#### BRIEF:
Copy word for word, and only, the lines below from the one with "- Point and" through the last.

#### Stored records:
= Beginning of Section =

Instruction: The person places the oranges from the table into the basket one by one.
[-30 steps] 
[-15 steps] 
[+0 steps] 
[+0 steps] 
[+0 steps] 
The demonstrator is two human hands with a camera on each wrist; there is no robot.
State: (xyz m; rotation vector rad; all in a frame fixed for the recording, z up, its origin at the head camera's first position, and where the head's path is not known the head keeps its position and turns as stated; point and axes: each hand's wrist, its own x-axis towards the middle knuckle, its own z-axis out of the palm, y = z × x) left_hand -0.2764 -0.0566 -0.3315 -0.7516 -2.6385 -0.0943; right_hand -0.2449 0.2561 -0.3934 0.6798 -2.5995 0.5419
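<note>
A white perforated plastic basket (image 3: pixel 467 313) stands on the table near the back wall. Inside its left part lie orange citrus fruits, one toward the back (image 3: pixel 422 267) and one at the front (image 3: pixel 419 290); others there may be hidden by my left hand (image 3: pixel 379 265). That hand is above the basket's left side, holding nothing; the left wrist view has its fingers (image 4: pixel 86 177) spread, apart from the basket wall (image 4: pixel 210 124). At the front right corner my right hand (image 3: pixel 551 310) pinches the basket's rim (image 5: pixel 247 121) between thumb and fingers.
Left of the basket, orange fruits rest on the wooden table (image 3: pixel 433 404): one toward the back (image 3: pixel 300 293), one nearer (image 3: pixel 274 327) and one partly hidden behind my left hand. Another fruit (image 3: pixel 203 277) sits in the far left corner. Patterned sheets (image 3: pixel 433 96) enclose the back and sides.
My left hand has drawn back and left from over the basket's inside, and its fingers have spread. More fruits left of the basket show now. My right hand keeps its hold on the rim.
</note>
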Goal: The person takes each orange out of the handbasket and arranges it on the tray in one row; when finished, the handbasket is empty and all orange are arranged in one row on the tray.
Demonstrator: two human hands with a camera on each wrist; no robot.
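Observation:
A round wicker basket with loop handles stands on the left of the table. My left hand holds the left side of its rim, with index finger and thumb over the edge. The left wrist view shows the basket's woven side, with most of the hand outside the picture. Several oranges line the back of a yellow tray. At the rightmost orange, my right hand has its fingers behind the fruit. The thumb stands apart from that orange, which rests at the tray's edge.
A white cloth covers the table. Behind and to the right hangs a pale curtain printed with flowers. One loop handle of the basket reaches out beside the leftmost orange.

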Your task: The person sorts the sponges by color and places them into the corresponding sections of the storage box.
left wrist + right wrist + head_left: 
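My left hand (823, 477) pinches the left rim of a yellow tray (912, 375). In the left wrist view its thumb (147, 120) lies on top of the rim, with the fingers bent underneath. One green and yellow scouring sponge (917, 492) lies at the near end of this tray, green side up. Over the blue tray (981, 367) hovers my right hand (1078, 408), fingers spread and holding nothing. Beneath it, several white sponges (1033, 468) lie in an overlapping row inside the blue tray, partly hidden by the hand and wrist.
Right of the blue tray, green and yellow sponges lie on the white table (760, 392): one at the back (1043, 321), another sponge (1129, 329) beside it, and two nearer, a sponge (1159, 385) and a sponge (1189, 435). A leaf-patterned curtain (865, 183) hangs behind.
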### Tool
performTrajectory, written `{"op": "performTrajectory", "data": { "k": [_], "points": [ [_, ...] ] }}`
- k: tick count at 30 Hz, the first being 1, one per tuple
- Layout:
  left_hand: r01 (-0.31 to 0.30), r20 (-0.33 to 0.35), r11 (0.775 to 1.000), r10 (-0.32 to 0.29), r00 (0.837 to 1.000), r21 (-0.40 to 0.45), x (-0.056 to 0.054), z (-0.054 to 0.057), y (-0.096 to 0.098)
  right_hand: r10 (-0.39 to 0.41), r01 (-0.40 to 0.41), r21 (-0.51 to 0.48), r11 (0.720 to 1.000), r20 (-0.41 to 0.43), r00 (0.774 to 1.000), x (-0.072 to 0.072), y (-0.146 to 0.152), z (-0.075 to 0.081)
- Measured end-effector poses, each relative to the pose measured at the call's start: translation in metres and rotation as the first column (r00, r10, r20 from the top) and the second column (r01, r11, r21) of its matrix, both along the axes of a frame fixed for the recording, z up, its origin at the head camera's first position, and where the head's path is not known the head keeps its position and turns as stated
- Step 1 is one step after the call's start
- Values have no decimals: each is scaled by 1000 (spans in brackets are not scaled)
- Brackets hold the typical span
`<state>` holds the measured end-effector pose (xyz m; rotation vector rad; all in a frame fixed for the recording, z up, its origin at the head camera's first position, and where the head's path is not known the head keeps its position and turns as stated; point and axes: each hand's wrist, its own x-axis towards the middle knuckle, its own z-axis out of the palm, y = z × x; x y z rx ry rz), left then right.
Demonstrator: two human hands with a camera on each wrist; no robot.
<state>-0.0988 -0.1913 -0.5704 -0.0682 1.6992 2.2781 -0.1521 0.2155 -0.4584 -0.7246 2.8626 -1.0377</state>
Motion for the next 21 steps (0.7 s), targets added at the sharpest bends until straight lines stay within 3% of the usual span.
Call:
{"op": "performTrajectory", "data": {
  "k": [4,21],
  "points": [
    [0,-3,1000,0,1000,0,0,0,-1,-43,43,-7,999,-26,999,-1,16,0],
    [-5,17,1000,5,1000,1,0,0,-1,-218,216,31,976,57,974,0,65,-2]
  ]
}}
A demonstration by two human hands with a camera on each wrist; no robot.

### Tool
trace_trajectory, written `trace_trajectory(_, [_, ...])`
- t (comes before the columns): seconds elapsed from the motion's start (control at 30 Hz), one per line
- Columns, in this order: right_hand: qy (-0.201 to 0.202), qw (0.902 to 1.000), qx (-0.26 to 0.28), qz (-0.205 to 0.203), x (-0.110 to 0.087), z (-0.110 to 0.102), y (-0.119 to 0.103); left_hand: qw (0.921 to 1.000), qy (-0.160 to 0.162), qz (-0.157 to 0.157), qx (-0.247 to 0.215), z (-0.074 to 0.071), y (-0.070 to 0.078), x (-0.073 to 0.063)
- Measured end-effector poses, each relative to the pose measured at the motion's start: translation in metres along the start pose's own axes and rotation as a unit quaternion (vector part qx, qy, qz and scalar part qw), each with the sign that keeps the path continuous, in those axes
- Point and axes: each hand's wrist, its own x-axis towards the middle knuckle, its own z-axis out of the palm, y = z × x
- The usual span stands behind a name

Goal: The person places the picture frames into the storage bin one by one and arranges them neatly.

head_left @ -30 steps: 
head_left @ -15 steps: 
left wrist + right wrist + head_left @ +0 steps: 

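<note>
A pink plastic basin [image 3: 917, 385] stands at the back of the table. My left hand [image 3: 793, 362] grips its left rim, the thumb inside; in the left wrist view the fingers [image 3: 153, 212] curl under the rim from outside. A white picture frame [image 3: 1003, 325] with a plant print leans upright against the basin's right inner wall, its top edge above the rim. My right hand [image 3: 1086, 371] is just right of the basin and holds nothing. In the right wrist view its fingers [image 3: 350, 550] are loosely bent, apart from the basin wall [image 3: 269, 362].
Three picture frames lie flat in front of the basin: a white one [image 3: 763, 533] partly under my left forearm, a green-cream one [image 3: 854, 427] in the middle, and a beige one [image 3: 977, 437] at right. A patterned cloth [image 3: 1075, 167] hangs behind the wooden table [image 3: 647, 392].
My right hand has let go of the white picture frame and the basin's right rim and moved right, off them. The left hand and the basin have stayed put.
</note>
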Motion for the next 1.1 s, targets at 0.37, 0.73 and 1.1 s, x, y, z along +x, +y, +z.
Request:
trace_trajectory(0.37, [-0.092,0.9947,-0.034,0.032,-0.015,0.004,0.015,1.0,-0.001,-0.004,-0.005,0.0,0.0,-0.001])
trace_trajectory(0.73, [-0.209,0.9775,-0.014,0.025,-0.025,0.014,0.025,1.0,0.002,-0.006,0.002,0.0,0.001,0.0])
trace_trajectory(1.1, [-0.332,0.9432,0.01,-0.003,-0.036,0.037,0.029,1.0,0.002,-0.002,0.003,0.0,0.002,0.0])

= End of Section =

#### EXERCISE RESULT:
- Point and axes: each hand's wrist, its own x-axis towards the middle knuckle, its own z-axis out of the palm, y = z × x
- The usual span stands behind a name

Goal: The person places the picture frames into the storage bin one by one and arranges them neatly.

head_left @ -30 steps: 
head_left @ -15 steps: 
left wrist + right wrist + head_left @ +0 steps: 

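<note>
A pink plastic basin [image 3: 917, 385] stands at the back of the table. My left hand [image 3: 793, 362] grips its left rim, the thumb inside; in the left wrist view the fingers [image 3: 153, 212] curl under the rim from outside. A white picture frame [image 3: 1003, 325] with a plant print leans upright against the basin's right inner wall, its top edge above the rim. My right hand [image 3: 1086, 371] is just right of the basin and holds nothing. In the right wrist view its fingers [image 3: 350, 550] are loosely bent, apart from the basin wall [image 3: 269, 362].
Three picture frames lie flat in front of the basin: a white one [image 3: 763, 533] partly under my left forearm, a green-cream one [image 3: 854, 427] in the middle, and a beige one [image 3: 977, 437] at right. A patterned cloth [image 3: 1075, 167] hangs behind the wooden table [image 3: 647, 392].
My right hand has let go of the white picture frame and the basin's right rim and moved right, off them. The left hand and the basin have stayed put.
</note>
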Motion for the next 1.1 s, targets at 0.37, 0.73 and 1.1 s, x, y, z along +x, +y, +z.
Request:
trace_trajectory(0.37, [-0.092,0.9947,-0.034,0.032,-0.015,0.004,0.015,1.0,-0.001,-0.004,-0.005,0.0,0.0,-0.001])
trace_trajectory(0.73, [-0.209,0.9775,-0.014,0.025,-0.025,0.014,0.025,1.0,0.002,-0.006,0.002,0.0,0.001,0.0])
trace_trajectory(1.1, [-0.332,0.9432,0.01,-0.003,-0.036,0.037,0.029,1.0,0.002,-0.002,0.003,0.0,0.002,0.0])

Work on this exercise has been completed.